- PROMPT -
Word for word, repeat each line of the listing below.

- INFORMATION PROVIDED -

>>

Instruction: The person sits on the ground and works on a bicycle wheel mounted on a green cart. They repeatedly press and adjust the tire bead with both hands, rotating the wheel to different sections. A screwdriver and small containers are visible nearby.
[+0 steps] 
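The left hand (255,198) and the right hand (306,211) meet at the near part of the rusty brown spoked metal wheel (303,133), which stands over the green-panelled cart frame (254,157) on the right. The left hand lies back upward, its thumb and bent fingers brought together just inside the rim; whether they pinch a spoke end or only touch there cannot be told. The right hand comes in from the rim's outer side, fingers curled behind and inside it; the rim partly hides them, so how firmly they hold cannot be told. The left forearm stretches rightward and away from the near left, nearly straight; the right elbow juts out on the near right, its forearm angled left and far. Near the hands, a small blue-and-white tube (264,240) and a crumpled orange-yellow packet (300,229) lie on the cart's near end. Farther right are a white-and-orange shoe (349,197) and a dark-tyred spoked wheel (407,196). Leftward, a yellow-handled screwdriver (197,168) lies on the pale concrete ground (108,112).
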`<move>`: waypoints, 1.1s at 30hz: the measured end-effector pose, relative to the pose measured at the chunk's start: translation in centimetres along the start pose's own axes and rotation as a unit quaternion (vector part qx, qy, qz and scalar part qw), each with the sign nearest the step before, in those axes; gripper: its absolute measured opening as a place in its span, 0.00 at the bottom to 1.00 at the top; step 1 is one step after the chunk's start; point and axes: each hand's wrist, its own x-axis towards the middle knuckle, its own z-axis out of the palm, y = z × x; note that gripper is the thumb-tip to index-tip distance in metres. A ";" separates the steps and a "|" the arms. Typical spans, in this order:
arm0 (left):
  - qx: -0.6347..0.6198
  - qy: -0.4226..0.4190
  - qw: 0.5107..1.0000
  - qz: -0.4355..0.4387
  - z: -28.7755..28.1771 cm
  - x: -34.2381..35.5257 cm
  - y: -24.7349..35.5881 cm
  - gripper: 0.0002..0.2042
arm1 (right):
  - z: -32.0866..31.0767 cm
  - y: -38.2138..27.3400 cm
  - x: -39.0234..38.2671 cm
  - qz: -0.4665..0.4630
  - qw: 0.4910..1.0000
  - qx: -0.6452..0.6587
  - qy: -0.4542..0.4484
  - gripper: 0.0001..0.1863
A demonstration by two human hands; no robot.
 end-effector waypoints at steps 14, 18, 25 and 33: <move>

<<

- OUTPUT FOR THIS EXERCISE -
Instruction: The person sits on the ground and works on a bicycle wheel mounted on a green cart. They repeatedly press and adjust the tire bead with both hands, rotating the wheel to different sections. A screwdriver and small containers are visible nearby.
[+0 steps] 
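The left hand (255,198) and the right hand (306,211) meet at the near part of the rusty brown spoked metal wheel (303,133), which stands over the green-panelled cart frame (254,157) on the right. The left hand lies back upward, its thumb and bent fingers brought together just inside the rim; whether they pinch a spoke end or only touch there cannot be told. The right hand comes in from the rim's outer side, fingers curled behind and inside it; the rim partly hides them, so how firmly they hold cannot be told. The left forearm stretches rightward and away from the near left, nearly straight; the right elbow juts out on the near right, its forearm angled left and far. Near the hands, a small blue-and-white tube (264,240) and a crumpled orange-yellow packet (300,229) lie on the cart's near end. Farther right are a white-and-orange shoe (349,197) and a dark-tyred spoked wheel (407,196). Leftward, a yellow-handled screwdriver (197,168) lies on the pale concrete ground (108,112).
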`<move>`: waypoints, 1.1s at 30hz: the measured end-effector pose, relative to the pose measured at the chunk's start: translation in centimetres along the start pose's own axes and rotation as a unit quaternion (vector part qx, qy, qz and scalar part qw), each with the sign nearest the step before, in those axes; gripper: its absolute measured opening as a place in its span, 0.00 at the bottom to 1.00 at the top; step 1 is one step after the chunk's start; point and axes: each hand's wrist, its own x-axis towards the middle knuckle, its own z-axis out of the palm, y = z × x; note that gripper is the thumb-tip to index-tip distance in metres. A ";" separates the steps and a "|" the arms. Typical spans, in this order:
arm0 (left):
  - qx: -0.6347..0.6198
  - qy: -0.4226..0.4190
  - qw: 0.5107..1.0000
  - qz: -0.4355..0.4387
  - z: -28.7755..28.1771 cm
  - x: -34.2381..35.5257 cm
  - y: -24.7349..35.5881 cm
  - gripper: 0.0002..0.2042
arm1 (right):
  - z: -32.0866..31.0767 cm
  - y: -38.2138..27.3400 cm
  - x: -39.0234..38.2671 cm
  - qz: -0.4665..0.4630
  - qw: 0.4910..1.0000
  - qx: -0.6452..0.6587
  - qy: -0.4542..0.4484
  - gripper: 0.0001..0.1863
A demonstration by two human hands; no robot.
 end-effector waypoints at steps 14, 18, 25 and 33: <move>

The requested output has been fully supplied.